• [Your assignment]:
Whenever a line of the records below contains the word "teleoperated", copy that line.

Source data:

※ ※ ※

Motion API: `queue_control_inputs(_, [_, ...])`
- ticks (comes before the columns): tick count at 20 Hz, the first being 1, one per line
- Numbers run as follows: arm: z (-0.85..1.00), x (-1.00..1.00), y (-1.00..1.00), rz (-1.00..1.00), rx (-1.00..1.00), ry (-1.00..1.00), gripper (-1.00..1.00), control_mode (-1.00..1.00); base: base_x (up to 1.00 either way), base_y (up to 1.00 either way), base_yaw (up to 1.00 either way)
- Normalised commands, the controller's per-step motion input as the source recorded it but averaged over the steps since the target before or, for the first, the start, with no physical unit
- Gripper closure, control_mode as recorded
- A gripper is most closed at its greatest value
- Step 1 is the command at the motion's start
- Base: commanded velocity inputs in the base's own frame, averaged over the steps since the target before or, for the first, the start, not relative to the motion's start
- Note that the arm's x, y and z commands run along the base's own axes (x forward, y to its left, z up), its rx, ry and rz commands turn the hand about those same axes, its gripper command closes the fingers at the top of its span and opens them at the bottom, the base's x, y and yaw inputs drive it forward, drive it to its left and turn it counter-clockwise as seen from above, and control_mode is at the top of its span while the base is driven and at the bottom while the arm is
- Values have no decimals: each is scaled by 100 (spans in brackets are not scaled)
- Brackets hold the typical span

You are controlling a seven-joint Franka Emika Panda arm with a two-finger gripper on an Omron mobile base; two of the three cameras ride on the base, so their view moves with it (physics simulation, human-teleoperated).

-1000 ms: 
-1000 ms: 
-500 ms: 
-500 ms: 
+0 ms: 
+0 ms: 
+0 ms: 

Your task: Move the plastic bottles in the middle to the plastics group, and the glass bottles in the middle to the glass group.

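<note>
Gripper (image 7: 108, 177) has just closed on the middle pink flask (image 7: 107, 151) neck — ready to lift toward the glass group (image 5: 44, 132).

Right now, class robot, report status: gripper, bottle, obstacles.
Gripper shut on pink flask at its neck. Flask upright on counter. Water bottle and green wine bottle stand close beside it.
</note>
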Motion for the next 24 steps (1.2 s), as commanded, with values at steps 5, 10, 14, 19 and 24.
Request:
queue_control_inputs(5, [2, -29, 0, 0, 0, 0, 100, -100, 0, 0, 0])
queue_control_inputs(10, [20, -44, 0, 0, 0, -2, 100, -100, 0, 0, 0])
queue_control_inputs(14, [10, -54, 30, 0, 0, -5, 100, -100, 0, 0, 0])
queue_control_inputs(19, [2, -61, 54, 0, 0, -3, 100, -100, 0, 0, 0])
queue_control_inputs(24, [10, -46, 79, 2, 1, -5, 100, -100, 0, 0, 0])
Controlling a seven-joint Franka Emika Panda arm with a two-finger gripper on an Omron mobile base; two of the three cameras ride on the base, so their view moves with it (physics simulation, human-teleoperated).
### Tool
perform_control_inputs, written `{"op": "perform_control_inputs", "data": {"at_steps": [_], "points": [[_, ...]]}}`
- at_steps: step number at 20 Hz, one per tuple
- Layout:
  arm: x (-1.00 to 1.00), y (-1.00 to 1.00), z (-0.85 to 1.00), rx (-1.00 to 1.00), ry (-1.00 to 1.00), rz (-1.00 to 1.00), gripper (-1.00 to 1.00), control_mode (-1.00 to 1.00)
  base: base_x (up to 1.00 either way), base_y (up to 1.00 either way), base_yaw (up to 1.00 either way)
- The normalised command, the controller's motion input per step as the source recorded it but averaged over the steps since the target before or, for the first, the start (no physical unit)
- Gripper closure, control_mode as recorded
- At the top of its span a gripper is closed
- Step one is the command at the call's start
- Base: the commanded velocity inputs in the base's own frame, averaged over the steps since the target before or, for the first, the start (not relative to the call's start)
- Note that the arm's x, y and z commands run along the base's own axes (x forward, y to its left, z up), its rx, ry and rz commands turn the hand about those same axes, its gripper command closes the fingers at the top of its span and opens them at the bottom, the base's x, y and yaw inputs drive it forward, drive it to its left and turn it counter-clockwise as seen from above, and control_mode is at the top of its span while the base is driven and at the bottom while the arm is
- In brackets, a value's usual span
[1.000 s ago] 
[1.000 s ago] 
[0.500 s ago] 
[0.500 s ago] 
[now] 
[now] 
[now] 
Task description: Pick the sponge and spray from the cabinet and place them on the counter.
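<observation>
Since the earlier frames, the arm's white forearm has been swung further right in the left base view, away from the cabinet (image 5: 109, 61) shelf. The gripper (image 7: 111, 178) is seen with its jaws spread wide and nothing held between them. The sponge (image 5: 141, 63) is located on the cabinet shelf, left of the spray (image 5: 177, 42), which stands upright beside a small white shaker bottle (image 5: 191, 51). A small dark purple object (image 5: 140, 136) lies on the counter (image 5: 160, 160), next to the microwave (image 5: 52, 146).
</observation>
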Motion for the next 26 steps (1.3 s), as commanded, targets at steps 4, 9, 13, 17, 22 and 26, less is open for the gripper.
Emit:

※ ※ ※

• [Exercise result]:
You are controlling a seven-joint Franka Emika Panda arm with a two-finger gripper on an Omron mobile base; two of the three cameras ride on the base, so their view moves with it (physics simulation, human-teleoperated).
Controlling a seven-joint Franka Emika Panda arm with a two-finger gripper on an Omron mobile base; two of the three cameras ride on the base, so their view moves with it (physics simulation, human-teleoperated).

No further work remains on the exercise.